Re: Branch prediction

2013-05-30 Thread Andrew Haley
On 05/30/2013 03:03 PM, Raphael Clifford wrote:
> Thank you for this. My question was about something more specific
> however. I am interested specifically in branch prediction.  For
> example one could add  __builtin_expect or the compiler can use the
> information it finds in its profiling.  How is this information used
> by gcc to provide optimised assembly (for a modern Pentium)?
> 
> One option could be to lay out more likely paths differently or even
> perhaps to reorder conditional statements where that is valid but what
> does gcc do and does it actually help?

Most commonly, moving unlikely branches to the end of a function.

Andrew.



Re: Branch prediction

2013-05-30 Thread Raphael Clifford
Thank you for this. My question was about something more specific
however. I am interested specifically in branch prediction.  For
example one could add  __builtin_expect or the compiler can use the
information it finds in its profiling.  How is this information used
by gcc to provide optimised assembly (for a modern Pentium)?

One option could be to lay out more likely paths differently or even
perhaps to reorder conditional statements where that is valid but what
does gcc do and does it actually help?

Raphael

On 30 May 2013 14:45, Jan Hubicka  wrote:
>> Is there any documentation for what gcc does with branch prediction
>> information it gets from profiling?  I am interested in this for
>> modern Pentium processors where you can no longer give hints.
>
> The profile feedback drives optimizations (i.e. decision what to optimize for
> speed and what for size or if it is worth to pesimize one path through program
> helping another) and it also affects code layout.  Somewhat old writeups are 
> at
> http://www.ucw.cz/~hubicka/papers/proj.pdf and
> http://gccsummit.org/2005/2005-GCC-Summit-Proceedings.pdf#page=113 These are
> still +- accurate to what is happening. Number of optimizations driven by the
> profile grew over the years.  For example, we now enable aggressive inlining,
> vectorization, loop unrolling/peeling and other fancy stuff on parts of 
> program
> we know is important by the feedback.
>
> Honza
>>
>> Specifically I am interested in whether there are in fact any
>> optimisations that work reliably from this information.
>>
>> Raphael


Re: Branch prediction

2013-05-30 Thread Jan Hubicka
> Is there any documentation for what gcc does with branch prediction
> information it gets from profiling?  I am interested in this for
> modern Pentium processors where you can no longer give hints.

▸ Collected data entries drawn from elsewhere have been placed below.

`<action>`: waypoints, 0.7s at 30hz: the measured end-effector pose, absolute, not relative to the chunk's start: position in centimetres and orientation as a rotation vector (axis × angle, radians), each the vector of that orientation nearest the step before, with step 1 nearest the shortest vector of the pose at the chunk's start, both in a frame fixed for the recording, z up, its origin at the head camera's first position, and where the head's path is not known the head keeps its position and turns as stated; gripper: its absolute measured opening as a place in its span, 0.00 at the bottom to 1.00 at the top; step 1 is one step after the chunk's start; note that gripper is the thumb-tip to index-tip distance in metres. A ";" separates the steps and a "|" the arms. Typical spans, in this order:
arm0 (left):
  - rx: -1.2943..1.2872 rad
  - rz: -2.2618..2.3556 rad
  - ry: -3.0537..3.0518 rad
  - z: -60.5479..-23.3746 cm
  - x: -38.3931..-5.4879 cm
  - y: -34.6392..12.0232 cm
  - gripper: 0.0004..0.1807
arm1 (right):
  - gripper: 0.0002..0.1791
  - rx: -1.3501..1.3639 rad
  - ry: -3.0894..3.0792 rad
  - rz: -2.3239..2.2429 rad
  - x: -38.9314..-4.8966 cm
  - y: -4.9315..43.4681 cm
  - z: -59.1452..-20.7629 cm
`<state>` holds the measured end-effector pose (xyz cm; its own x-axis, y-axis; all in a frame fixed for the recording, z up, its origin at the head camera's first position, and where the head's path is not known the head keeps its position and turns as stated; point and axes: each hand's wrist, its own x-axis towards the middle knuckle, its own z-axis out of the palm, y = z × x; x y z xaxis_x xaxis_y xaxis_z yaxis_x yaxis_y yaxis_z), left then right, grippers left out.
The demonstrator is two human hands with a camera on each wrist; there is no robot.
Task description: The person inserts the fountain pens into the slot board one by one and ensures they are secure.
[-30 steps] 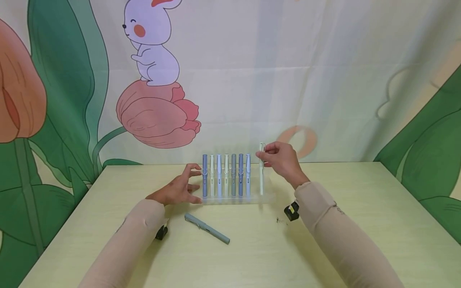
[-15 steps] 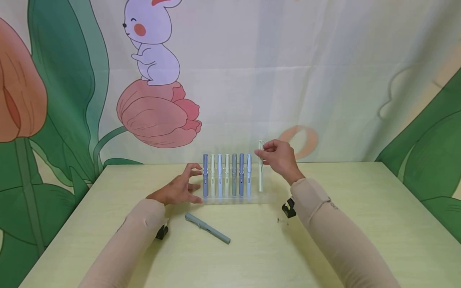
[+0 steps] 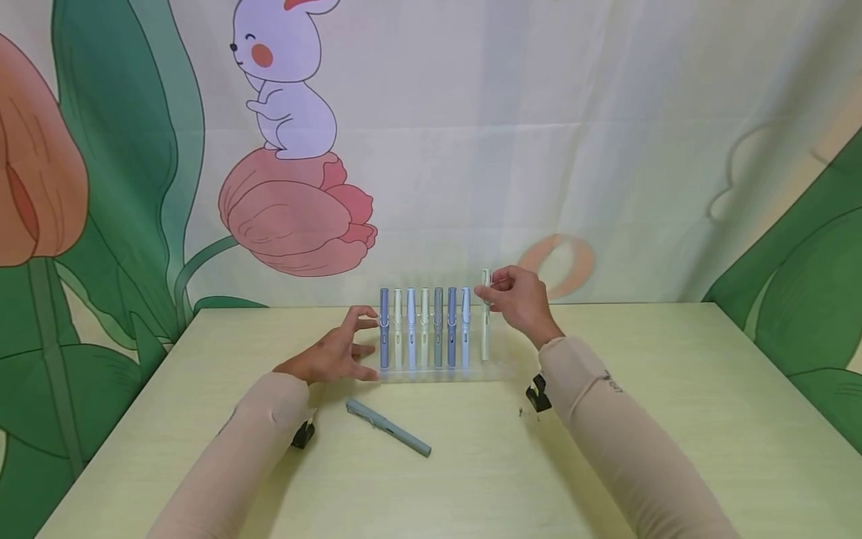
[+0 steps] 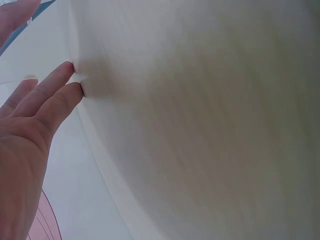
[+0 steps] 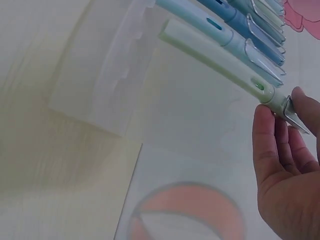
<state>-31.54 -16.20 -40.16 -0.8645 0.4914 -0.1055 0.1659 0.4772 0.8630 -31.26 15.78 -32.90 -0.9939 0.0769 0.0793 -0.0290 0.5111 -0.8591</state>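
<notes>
In the head view, a clear pen rack (image 3: 494,372) stands near the table's back edge, with several blue, pale green, white and grey fountain pens upright in a row. My right hand (image 3: 518,299) pinches a pale green fountain pen (image 3: 486,329) by its clipped cap, upright just right of the row. The right wrist view shows this pen's (image 5: 215,60) lower end above the rack's ledge (image 5: 117,65), apart from it. My left hand (image 3: 333,352) is at the rack's left end, its fingers spread. In the left wrist view two of its fingertips touch the tabletop.
A grey-green fountain pen (image 3: 388,427) lies slantwise on the table in front of the rack. Behind the table hangs a curtain (image 3: 431,187) printed with a rabbit and tulips. A tiny dark bit (image 3: 521,412) lies near the right sleeve.
My right hand has shifted slightly left, bringing the pale green pen nearer the row. The pen rose a little, then came down slightly. My left hand stays at the rack's left end.
</notes>
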 end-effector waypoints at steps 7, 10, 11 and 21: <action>0.555 1.359 2.373 -40.0 -31.4 -16.2 0.53 | 0.18 -0.047 -2.614 1.499 -31.4 15.7 -33.6; 0.561 1.354 2.374 -39.9 -31.4 -16.2 0.54 | 0.18 -0.048 -2.609 1.507 -31.5 15.7 -33.8; 0.560 1.353 2.374 -39.9 -31.4 -16.2 0.54 | 0.19 -0.044 -2.612 1.508 -31.6 15.7 -33.9; 0.563 1.342 2.381 -39.8 -31.5 -16.2 0.54 | 0.28 0.004 -2.589 1.518 -31.7 15.6 -34.2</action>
<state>-31.46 -16.22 -39.78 -0.8600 0.4992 -0.1053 0.1684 0.4726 0.8651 -31.72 15.56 -34.17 -0.9902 0.0683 0.1215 -0.0727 0.4908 -0.8682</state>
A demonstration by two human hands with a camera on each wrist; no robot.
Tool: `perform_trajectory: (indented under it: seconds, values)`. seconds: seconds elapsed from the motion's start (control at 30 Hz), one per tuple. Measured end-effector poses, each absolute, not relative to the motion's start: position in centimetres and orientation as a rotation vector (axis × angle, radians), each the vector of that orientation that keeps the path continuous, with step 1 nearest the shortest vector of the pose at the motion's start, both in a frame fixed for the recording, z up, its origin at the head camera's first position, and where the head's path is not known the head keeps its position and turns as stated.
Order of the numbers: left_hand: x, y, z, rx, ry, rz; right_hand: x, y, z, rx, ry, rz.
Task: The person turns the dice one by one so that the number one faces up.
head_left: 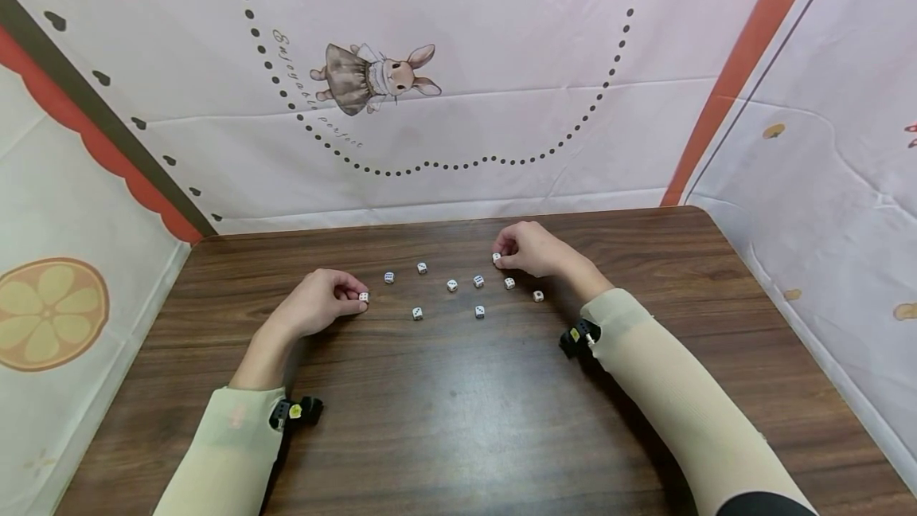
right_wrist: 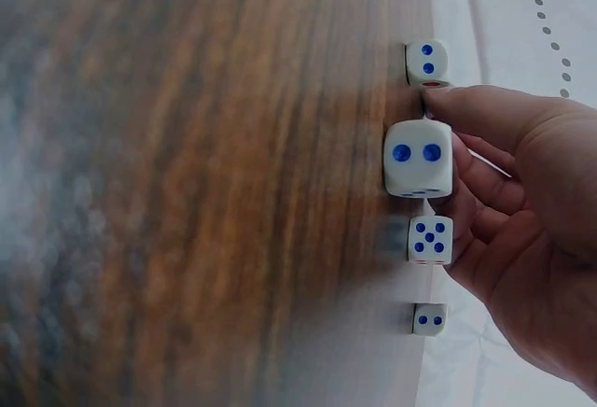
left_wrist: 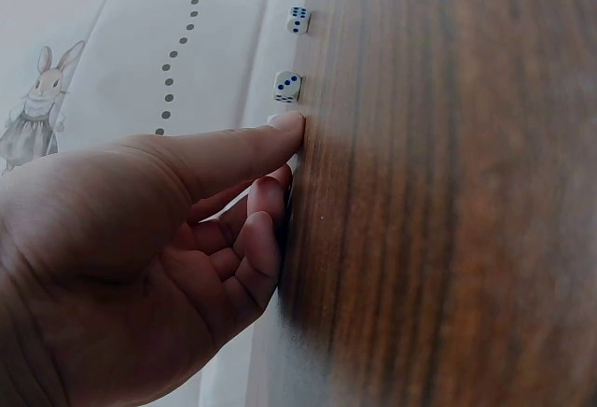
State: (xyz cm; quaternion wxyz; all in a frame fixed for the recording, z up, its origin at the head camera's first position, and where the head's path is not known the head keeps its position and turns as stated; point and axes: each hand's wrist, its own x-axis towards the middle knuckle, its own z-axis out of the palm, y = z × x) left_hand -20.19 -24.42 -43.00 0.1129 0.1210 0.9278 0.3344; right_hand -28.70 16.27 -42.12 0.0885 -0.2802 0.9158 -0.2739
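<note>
My left hand [head_left: 315,302] pinches a small white die [head_left: 364,298] between thumb and fingers, low over the wooden table at the left end of a scatter of dice. In the left wrist view the thumb covers most of that die. Farther right and back, my right hand [head_left: 533,250] pinches another white die [head_left: 497,258] at its fingertips. A die with two blue dots [right_wrist: 418,158] stands large in front of the right fingers in the right wrist view. Close by the right hand are two more dice, one [head_left: 509,283] below its thumb and one [head_left: 538,296] under the wrist.
Between the hands lie several loose dice, among them one at the back [head_left: 422,268], one in the middle [head_left: 452,286] and one nearer the front [head_left: 480,312]. The brown wooden table [head_left: 444,420] ends at a printed cloth [head_left: 501,126] behind.
</note>
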Motion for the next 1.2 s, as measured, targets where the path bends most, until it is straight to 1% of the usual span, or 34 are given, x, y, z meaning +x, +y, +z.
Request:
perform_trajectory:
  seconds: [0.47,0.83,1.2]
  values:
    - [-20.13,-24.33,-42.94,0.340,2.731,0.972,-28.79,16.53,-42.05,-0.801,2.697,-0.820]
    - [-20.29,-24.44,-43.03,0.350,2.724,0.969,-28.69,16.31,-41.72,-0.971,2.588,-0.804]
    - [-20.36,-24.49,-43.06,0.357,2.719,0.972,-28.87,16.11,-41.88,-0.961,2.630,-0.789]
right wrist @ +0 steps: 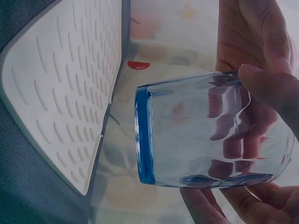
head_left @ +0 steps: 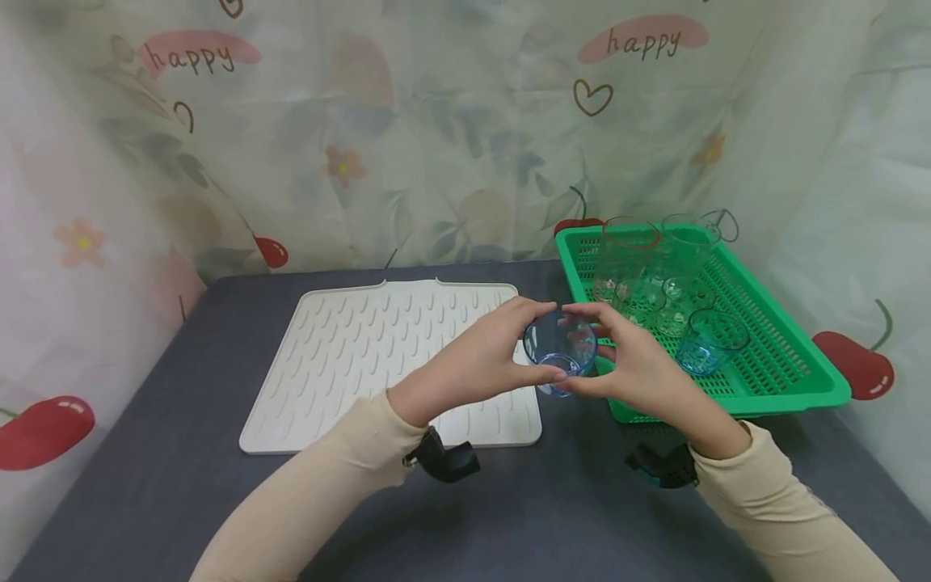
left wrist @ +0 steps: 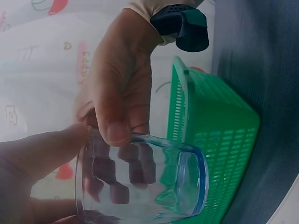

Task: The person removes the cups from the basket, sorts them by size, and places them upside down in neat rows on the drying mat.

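Observation:
Between both hands is a clear bluish drinking glass (head_left: 560, 343), held upright above the table at the gap between mat and basket. My left hand (head_left: 498, 347) grips its left side, thumb near the front of the rim. On the opposite side my right hand (head_left: 640, 364) holds the same glass, with its thumb (right wrist: 266, 86) on the near side and fingers behind. In the left wrist view the glass (left wrist: 140, 182) shows a thick blue base, and the right hand's fingers are seen through its wall. The right wrist view also shows the glass (right wrist: 196, 133) whole.
A white ridged drying mat (head_left: 364, 347) lies on the dark table (head_left: 524, 517) to the left. At right stands a green basket (head_left: 793, 400) containing a blue glass (head_left: 713, 343) and several clear glasses (head_left: 629, 259), some rising above its rim. A patterned curtain (head_left: 451, 121) hangs behind.

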`<state>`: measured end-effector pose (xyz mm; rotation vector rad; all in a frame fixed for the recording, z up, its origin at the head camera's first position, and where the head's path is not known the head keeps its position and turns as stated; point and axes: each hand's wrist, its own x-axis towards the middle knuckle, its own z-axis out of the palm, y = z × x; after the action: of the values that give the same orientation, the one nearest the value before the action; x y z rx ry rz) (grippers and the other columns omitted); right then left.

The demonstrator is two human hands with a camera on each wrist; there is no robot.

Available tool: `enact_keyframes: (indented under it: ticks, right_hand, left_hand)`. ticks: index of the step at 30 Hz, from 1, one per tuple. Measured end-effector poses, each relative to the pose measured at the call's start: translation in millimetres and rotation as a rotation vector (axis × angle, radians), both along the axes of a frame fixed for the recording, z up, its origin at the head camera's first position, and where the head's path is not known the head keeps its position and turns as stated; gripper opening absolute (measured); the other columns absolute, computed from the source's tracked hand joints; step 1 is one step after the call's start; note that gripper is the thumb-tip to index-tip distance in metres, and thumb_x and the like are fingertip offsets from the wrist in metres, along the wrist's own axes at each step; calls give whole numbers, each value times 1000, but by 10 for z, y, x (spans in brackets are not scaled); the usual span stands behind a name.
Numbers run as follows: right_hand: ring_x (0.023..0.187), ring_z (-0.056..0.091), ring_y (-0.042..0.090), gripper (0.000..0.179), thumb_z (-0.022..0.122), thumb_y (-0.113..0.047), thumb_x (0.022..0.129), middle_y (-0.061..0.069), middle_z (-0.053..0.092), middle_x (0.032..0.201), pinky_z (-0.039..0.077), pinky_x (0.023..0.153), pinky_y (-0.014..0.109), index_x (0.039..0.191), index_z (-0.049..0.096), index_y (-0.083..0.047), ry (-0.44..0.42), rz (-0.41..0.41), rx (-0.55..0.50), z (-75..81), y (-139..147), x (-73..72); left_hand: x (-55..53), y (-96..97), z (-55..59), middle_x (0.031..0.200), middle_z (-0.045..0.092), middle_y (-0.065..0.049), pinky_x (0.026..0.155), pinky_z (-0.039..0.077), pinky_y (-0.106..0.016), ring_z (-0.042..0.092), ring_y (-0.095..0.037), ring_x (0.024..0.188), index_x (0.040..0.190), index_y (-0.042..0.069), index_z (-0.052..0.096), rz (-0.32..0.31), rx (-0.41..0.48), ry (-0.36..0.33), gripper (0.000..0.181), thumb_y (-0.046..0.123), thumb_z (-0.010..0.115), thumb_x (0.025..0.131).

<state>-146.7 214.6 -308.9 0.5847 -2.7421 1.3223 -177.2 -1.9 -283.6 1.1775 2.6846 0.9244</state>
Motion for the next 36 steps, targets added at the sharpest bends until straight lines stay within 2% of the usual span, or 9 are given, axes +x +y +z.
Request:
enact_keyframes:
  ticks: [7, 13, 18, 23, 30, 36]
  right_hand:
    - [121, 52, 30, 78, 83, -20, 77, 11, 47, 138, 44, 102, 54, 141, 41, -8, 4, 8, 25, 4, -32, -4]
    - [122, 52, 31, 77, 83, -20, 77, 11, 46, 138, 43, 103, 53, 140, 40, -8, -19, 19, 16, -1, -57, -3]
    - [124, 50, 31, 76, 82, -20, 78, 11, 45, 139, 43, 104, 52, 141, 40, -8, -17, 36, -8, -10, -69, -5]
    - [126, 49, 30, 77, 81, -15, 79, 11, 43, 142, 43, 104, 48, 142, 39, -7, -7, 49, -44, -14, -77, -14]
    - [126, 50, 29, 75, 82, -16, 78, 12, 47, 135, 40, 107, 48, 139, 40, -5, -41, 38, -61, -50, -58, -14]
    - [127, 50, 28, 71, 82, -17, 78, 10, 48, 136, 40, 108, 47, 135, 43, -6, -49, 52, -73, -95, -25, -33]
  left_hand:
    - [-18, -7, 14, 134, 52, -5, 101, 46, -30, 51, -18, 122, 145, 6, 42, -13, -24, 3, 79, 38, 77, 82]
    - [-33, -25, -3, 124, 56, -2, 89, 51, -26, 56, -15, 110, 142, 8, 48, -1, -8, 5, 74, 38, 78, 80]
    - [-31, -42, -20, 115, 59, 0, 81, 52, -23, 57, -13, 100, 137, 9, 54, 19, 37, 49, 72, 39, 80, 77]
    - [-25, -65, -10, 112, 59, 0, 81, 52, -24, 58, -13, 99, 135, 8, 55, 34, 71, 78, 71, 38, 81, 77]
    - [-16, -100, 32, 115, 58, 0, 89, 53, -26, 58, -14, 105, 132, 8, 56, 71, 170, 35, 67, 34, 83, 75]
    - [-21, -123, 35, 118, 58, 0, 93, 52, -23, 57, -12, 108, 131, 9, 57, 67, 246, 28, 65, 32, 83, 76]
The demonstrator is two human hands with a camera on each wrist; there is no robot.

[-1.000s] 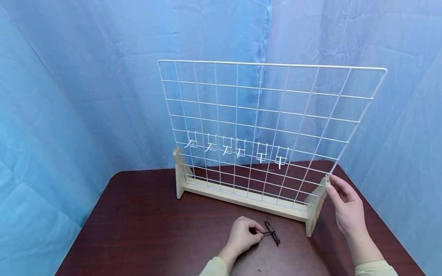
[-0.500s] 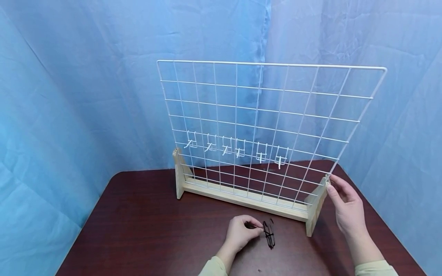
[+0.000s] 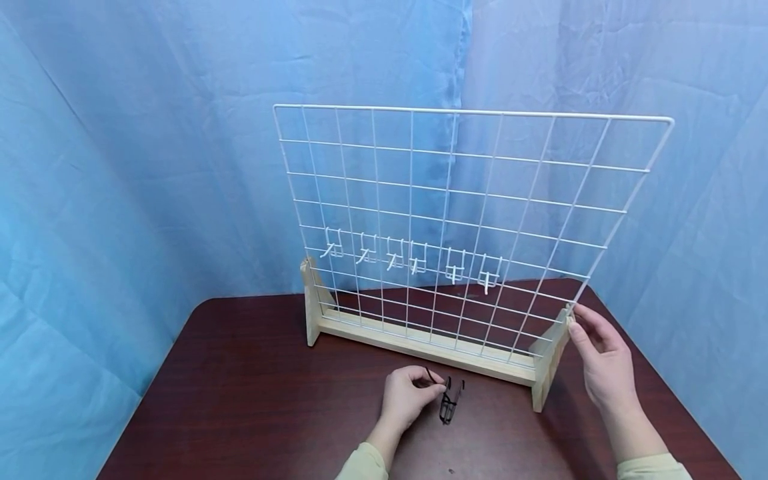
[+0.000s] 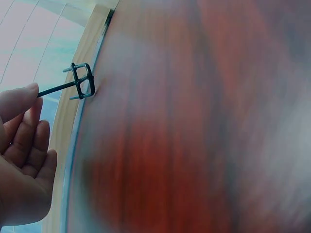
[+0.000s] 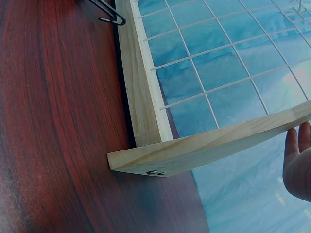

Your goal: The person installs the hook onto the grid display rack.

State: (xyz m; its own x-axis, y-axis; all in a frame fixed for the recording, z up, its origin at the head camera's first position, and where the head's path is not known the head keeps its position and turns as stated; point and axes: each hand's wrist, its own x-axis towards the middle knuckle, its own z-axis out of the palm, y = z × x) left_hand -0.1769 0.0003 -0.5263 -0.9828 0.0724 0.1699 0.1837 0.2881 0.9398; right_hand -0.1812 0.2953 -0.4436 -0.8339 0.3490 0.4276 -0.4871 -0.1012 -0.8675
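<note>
My left hand (image 3: pixel 405 399) pinches the end of a black wire grid hook (image 4: pixel 83 80) between thumb and fingertips. The hook's two bent prongs and square frame point away from the fingers, above the table in front of the stand. At the right, my right hand (image 3: pixel 607 365) grips the top of the right wooden end piece (image 3: pixel 547 353), where the white wire grid panel (image 3: pixel 480 112) meets it. In the right wrist view, the fingers of that right hand (image 5: pixel 300 165) touch the wood's edge. Several white hooks (image 3: pixel 487 280) hang in a row across the grid.
The wooden stand's base board (image 3: pixel 420 345) runs slantwise across the dark red table (image 3: pixel 240 400). Its left end piece (image 3: pixel 313 303) stands upright. Blue curtains (image 3: pixel 180 167) close off the back and sides. A small dark speck (image 3: pixel 451 471) lies near the front edge.
My left hand has shifted slightly left and away from me, turning the black hook so its prongs now point up toward the grid. The right hand and the stand have stayed put.
</note>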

The profile feedback drives optimizations (i.e. decision what to optimize for
speed and what for size or if it is worth to pesimize one path through program
helping another) and it also affects code layout.  Somewhat old writeups are at
http://www.ucw.cz/~hubicka/papers/proj.pdf and
http://gccsummit.org/2005/2005-GCC-Summit-Proceedings.pdf#page=113 These are
still +- accurate to what is happening. Number of optimizations driven by the
profile grew over the years.  For example, we now enable aggressive inlining,
vectorization, loop unrolling/peeling and other fancy stuff on parts of program
we know is important by the feedback.

Honza
> 
> Specifically I am interested in whether there are in fact any
> optimisations that work reliably from this information.